What the exercise asks — Pictures aside, every line of the listing should be given again exactly.

»»

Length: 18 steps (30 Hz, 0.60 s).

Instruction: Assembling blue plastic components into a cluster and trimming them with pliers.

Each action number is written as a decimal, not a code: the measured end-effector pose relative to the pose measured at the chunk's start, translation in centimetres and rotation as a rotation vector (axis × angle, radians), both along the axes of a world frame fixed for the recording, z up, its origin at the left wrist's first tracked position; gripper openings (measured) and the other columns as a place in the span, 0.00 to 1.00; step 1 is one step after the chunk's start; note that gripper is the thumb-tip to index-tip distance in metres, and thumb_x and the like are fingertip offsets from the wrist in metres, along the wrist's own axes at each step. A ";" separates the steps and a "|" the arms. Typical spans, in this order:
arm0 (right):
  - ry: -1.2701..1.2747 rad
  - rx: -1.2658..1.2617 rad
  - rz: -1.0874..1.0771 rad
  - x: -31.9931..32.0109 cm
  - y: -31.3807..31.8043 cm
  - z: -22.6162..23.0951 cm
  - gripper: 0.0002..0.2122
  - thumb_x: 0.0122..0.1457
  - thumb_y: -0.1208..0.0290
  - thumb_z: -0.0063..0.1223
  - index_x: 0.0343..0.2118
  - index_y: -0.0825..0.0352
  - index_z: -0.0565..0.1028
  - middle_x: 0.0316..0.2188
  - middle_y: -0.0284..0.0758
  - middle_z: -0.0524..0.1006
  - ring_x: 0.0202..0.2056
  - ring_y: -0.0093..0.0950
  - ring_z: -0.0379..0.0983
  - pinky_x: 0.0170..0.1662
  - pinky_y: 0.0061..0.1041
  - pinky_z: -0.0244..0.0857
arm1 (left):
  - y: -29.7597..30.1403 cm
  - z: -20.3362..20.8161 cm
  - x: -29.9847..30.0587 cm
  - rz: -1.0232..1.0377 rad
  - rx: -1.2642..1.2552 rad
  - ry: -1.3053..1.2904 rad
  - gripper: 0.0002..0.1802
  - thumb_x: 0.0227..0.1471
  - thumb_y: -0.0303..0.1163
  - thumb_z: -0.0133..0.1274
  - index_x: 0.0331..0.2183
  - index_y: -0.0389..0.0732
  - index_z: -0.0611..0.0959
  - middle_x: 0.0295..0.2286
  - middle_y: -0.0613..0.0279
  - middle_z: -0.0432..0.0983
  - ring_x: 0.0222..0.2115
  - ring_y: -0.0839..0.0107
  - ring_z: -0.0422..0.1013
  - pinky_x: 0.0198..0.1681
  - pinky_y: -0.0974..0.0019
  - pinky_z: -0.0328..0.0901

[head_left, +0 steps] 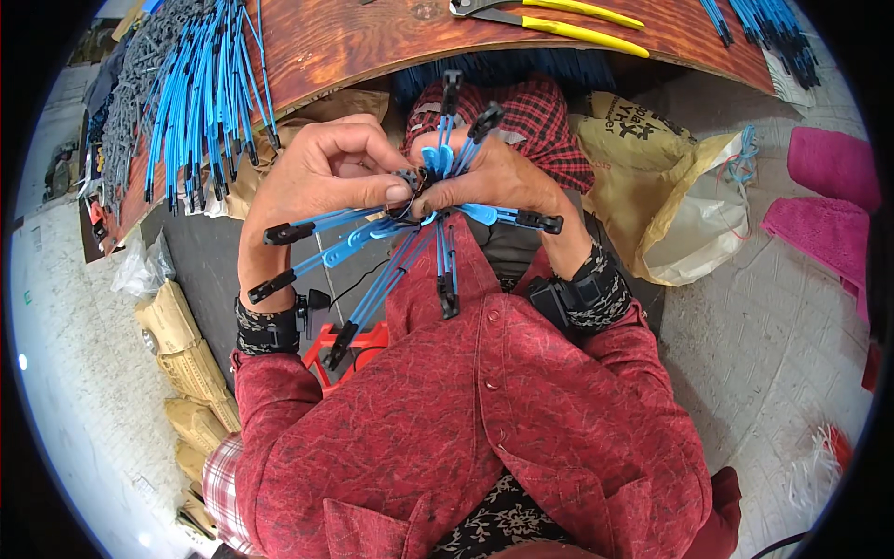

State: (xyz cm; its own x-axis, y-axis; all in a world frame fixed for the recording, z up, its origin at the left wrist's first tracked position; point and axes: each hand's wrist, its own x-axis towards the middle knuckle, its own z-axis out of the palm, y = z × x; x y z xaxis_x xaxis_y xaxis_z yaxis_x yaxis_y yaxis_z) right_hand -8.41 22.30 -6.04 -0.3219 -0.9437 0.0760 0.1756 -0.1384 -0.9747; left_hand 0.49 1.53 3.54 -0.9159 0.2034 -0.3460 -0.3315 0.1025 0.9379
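Observation:
Both my hands meet in front of my chest over a frame of blue rods (372,296) that fan out from a dark centre and end in black tips. Thumb and fingers of my left hand (317,172) pinch a small black hub piece (410,177) at that centre. From the other side my right hand (510,182) grips the middle of the frame, its thumb pressed close to the hub. Flat blue pieces (346,250) lie along some rods. The finer parts between my fingertips are partly hidden.
Ahead is a reddish wooden table (372,47) with yellow-handled pliers (568,26), bundled blue rods (205,84) and piled grey parts (140,102) at the left. A paper sack (643,177) and pink towels (824,233) lie right; a red stool (358,349) stands below the frame.

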 end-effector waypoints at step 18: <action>0.005 0.012 -0.147 0.8 -0.4 -1.1 0.16 0.45 0.66 0.76 0.33 0.67 0.80 0.24 0.27 0.78 0.28 0.17 0.71 0.33 0.23 0.66 | -0.4 0.3 -0.1 -0.069 -0.132 0.061 0.09 0.45 0.24 0.69 0.33 0.36 0.89 0.29 0.66 0.77 0.30 0.79 0.73 0.34 0.75 0.66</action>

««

Result of the task —
Length: 18 steps (30 Hz, 0.60 s).

Instruction: Assembling blue plastic components into a cluster and trimming them with pliers.

Each action number is written as a decimal, not a code: the measured end-effector pose relative to the pose measured at the chunk's start, translation in centimetres and rotation as a rotation vector (axis × angle, radians), both along the axes of a world frame fixed for the recording, z up, its origin at the left wrist's first tracked position; gripper openings (measured) and the other columns as a place in the span, 0.00 to 1.00; step 1 is one step after the chunk's start; note that gripper is the thumb-tip to index-tip distance in metres, and thumb_x and the like are fingertip offsets from the wrist in metres, along the wrist's own axes at each step. A ";" separates the steps and a "|" the arms. Typical spans, in this order:
arm0 (right):
  - ry: -1.2701..1.2747 rad
  - rx: -1.2658..1.2617 rad
  - rz: -1.0874..1.0771 rad
  - x: -31.9931..32.0109 cm
  - y: -31.3807..31.8043 cm
  - z: -22.6162..23.0951 cm
  - gripper: 0.0002..0.2122
  - thumb_x: 0.0122..0.1457
  - thumb_y: -0.1208..0.0290
  - thumb_z: -0.0063..0.1223
  - index_x: 0.0343..0.2118
  - index_y: -0.0825..0.0352
  - index_z: -0.0565..0.1028
  - middle_x: 0.0316..0.2188
  - middle_y: -0.0284..0.0758
  - middle_z: -0.0524..0.1006
  - ring_x: 0.0202..0.2056
  - ring_y: -0.0093..0.0950
  - ring_z: -0.0379..0.0983
  - pinky_x: 0.0170..0.1662
  - pinky_y: 0.0061..0.1041
  - pinky_z: -0.0244..0.0857
arm1 (left):
  - y: -29.7597..30.1403 cm
  - z: -20.3362..20.8161 cm
  - x: -29.9847..30.0587 cm
  - rz: -1.0232..1.0377 rad
  - rx: -1.2642..1.2552 rad
  - ry: -1.3053..1.2904 rad
  - gripper: 0.0002..0.1802
  - thumb_x: 0.0227..0.1471
  - thumb_y: -0.0303..0.1163
  - thumb_z: -0.0133..0.1274
  - index_x: 0.0331..0.2183
  - index_y: -0.0389..0.0732
  - index_z: -0.0611..0.0959
  - middle_x: 0.0295..0.2286
  - middle_y: -0.0613..0.0279
  - middle_z: -0.0432..0.0983
  - ring_x: 0.0222..0.2115
  - ring_y: -0.0839..0.0107
  - ring_z: -0.0422..0.1013
  - pinky_x: 0.0198..0.1681
  - pinky_y: -0.0974..0.0019
  - pinky_z: -0.0328..0.0901

[head_left, +0 steps] 

State: (xyz cm; its own x-axis, y-axis; all in a world frame fixed for the recording, z up, its origin at the left wrist's first tracked position; point and axes: each hand's wrist, its own x-axis towards the middle knuckle, its own z-axis out of the palm, y = z × x; x y z xaxis_x xaxis_y xaxis_z yaxis_x yaxis_y yaxis_z) right_hand -8.41 22.30 -6.04 -0.3219 -0.9437 0.0760 0.1756 -0.1384 -0.9747; left_hand 0.49 1.53 3.54 -0.9159 0.2034 -0.3460 -0.3315 0.1025 0.9379
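Observation:
Both my hands meet in front of my chest over a frame of blue rods (372,296) that fan out from a dark centre and end in black tips. Thumb and fingers of my left hand (317,172) pinch a small black hub piece (410,177) at that centre. From the other side my right hand (510,182) grips the middle of the frame, its thumb pressed close to the hub. Flat blue pieces (346,250) lie along some rods. The finer parts between my fingertips are partly hidden.
Ahead is a reddish wooden table (372,47) with yellow-handled pliers (568,26), bundled blue rods (205,84) and piled grey parts (140,102) at the left. A paper sack (643,177) and pink towels (824,233) lie right; a red stool (358,349) stands below the frame.
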
 end-effector waypoints at step 18: <action>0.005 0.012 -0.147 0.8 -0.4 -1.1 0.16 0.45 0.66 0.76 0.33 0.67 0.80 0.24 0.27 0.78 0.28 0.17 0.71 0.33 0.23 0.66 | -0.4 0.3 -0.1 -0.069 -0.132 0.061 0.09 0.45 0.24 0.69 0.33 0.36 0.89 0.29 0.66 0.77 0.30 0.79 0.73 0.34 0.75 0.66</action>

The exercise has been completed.